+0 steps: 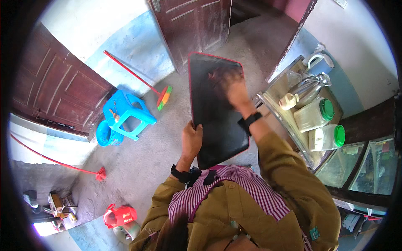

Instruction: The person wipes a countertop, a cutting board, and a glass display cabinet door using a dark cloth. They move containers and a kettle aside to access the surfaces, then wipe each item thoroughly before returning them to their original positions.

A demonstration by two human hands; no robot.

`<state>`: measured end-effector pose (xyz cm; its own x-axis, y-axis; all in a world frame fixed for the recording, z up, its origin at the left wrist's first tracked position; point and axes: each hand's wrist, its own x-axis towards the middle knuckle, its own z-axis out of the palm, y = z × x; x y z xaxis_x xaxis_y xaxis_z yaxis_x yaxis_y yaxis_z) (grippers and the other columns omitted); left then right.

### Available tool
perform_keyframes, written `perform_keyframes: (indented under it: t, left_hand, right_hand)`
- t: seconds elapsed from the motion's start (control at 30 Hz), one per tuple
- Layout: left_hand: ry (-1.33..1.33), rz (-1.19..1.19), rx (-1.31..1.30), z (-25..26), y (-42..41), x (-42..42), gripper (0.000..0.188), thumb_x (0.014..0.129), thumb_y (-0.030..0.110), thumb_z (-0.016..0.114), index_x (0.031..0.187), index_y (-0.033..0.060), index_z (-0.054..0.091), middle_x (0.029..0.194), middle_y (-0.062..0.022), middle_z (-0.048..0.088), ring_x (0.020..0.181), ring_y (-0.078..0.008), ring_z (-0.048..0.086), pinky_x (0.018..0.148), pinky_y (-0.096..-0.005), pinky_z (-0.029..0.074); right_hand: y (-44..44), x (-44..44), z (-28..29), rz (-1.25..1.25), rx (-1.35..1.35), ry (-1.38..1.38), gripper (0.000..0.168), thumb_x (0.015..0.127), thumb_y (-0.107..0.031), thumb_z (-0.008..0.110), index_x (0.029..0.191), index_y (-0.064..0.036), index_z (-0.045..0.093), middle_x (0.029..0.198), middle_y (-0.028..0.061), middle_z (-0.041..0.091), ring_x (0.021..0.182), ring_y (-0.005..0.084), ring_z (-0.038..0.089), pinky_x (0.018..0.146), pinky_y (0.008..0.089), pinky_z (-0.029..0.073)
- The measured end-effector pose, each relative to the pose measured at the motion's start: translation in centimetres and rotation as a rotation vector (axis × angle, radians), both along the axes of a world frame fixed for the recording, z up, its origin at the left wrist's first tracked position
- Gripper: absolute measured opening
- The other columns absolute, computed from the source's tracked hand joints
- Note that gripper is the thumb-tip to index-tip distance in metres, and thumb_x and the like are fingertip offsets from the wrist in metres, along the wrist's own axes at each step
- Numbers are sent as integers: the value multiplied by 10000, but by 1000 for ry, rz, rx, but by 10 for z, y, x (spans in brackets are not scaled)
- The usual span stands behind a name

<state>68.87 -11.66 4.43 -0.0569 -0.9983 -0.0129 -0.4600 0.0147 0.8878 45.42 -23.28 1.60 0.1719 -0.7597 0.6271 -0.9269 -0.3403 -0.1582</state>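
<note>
A flat black rectangular panel with a red rim (216,125) is held up in front of my body. My left hand (192,139) grips its left edge near the lower part, with the thumb over the black face. Over the upper right of that face lies my right hand (235,91), blurred; something dark reddish shows beside its fingers, too blurred to name. Whether the right hand grips anything cannot be told. Dark bands circle both wrists, and a striped apron covers my front below the panel.
On the left, a blue plastic stool (128,109) stands by a blue bucket (108,135), with a broom (163,97) leaning on the wall. To the right, a table (290,131) bears a metal jug (309,89), a pump bottle (288,101) and green-lidded containers (314,114). A red bag (121,216) lies lower left.
</note>
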Motion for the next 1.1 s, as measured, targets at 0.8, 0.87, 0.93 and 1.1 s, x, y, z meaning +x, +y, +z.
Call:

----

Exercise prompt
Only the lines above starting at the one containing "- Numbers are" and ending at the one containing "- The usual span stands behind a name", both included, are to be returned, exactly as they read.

Output for this exercise
- Numbers are sent as integers: the value multiplied by 10000, but by 1000 for ry, rz, rx, but by 10 for z, y, x (spans in brackets are not scaled)
- The usual span stands behind a name

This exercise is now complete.